# Time Cert/Heli Coil inserts for Stihl trimmer



## AT sawyer (Jul 3, 2011)

Looking for some advice on repairing stripped threads on a Stihl FS-85 string trimmer. The torx screws holding the pull cord assemblies were overtightened on several of our trimmers and stripped out the threads. I took one a local dealer to see how he'd do it, but he used some kind of epoxy that didn't work for crap. I've seen steel inserts advertised as a permanent fix but thought I'd ask here:

Is there enough metal in the head of an FS-85 to take the drilling and tapping for an insert?

What's the depth stop necessary to keep me from ruining the powerhead when I drill out the new hole? 

Are the steel inserts a good permanent fix? 

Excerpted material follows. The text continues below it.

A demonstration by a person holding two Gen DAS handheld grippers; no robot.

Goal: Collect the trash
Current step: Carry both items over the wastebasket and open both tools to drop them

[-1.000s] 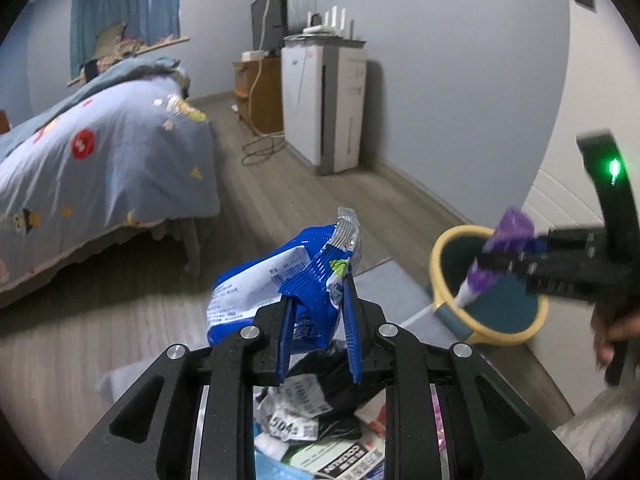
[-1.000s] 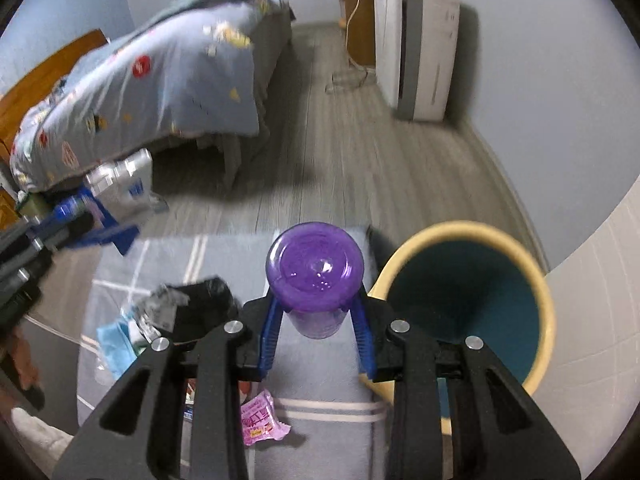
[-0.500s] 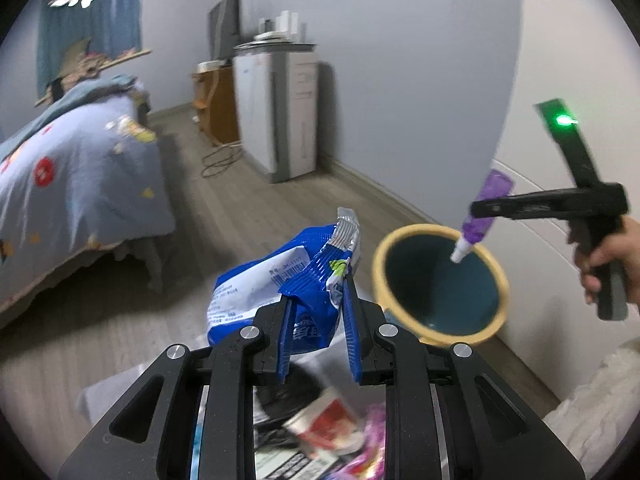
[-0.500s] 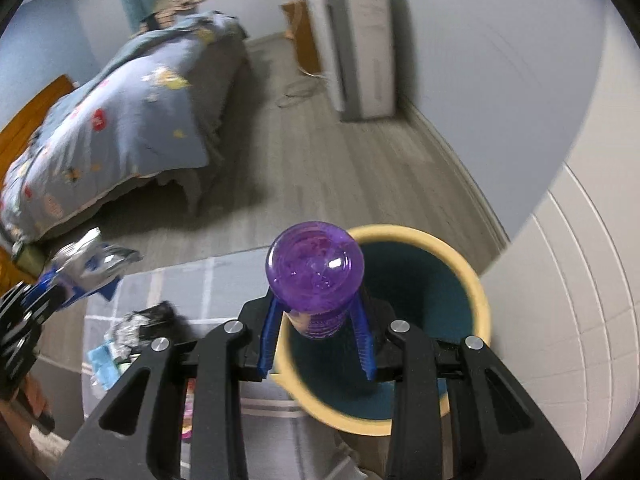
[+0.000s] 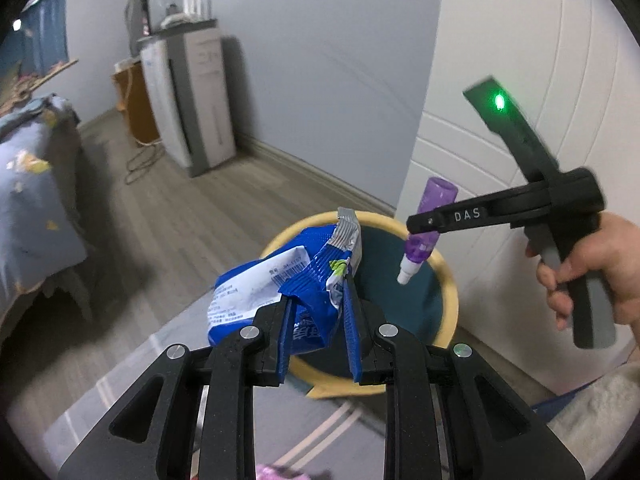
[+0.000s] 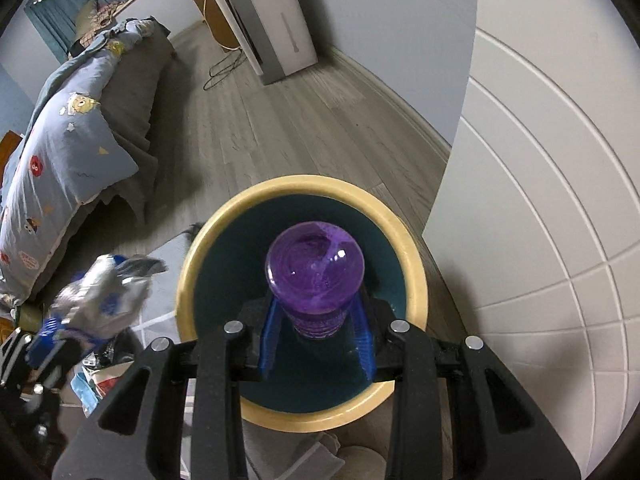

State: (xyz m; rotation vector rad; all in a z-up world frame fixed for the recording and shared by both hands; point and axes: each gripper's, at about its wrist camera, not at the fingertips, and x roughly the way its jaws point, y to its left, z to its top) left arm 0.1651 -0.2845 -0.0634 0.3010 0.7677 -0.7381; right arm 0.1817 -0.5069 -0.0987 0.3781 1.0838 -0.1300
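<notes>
My left gripper (image 5: 318,300) is shut on a crumpled blue and white snack bag (image 5: 280,284), held just above the near rim of the bin (image 5: 450,280), a round one with a yellow rim and dark teal inside. My right gripper (image 6: 316,322) is shut on a purple bottle (image 6: 316,272), cap down, straight over the bin's (image 6: 200,256) open mouth. The left wrist view shows the same bottle (image 5: 426,224) hanging over the bin with its white cap lowest. In the right wrist view the snack bag (image 6: 104,300) shows blurred at the left.
A white panelled door (image 6: 540,200) stands right beside the bin. More trash (image 6: 96,372) lies on the grey rug (image 5: 168,344) to the bin's left. A bed (image 6: 68,136) with a blue cover fills the far left, a white cabinet (image 5: 188,92) stands by the wall.
Both grippers have swung towards the bin. The bottle went from beside the bin to directly over its mouth. The snack bag came from over the trash pile to the bin's near rim.
</notes>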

Pro/con experience with Time Cert and Helicoil?

Thanks in advance.


----------



## Grace Tree (Jul 3, 2011)

I don't know the anatomy of the trimmer but I've doing Helicoil repairs for 50 years with pretty good luck.
Phil


----------



## indiansprings (Jul 3, 2011)

I don't have an 85, I've 3 fs 80's and a fs74 and a 90R so I can't speak to the amount of metal. But I've had excellent results on the heli-coils, I've never had one fail, I've used them on farm equipment and on a car block where a intake bolt had been stripped. Just be sure and use the right size bit, they sell kits with the bit and everything you need, it is very easy to do.


----------



## AT sawyer (Jul 4, 2011)

Thanks. I'll get a kit for sure, as this will likely be a recurring problem.


----------



## heyduke (Jul 6, 2011)

*time-certs and helicoils*

i've used both the time-cert and helicoil inserts. i usually prefer the time-certs for chainsaws and such, especially in a "blind" bore where you cant break out the bottom of a helicoil. i'd use a helicoil to fix my ford.

larry


----------



## AT sawyer (Jul 6, 2011)

The Time cert inserts looked short, but if they're steel, it'll be an improvement over the worn aluminum threads.


----------



## heyduke (Jul 7, 2011)

*time-certs vs helicoil*

although steel is stronger, aluminum has an advantage of being self-locking. the best thing is to keep gorillas (or ground men) out of the shop.

larry


----------



## Saw Bones (Jul 18, 2011)

AT sawyer said:


> Looking for some advice on repairing stripped threads on a Stihl FS-85 string trimmer. The torx screws holding the pull cord assemblies were overtightened on several of our trimmers and stripped out the threads. I took one a local dealer to see how he'd do it, but he used some kind of epoxy that didn't work for crap. I've seen steel inserts advertised as a permanent fix but thought I'd ask here:
> 
> Is there enough metal in the head of an FS-85 to take the drilling and tapping for an insert?
> 
> ...



I have used helicoils on motorcycles, cars, lawn mowers, and other applications and I have never had a problem.


----------



## AT sawyer (Aug 15, 2011)

*Purchased the Time Cert*

The M5X08 Time Cert kit with the 7.6 inserts worked perfectly for the FS-series weeders I repaired. Paid for itself the first time I used it. So easy, a Shop Gorilla could do it.


----------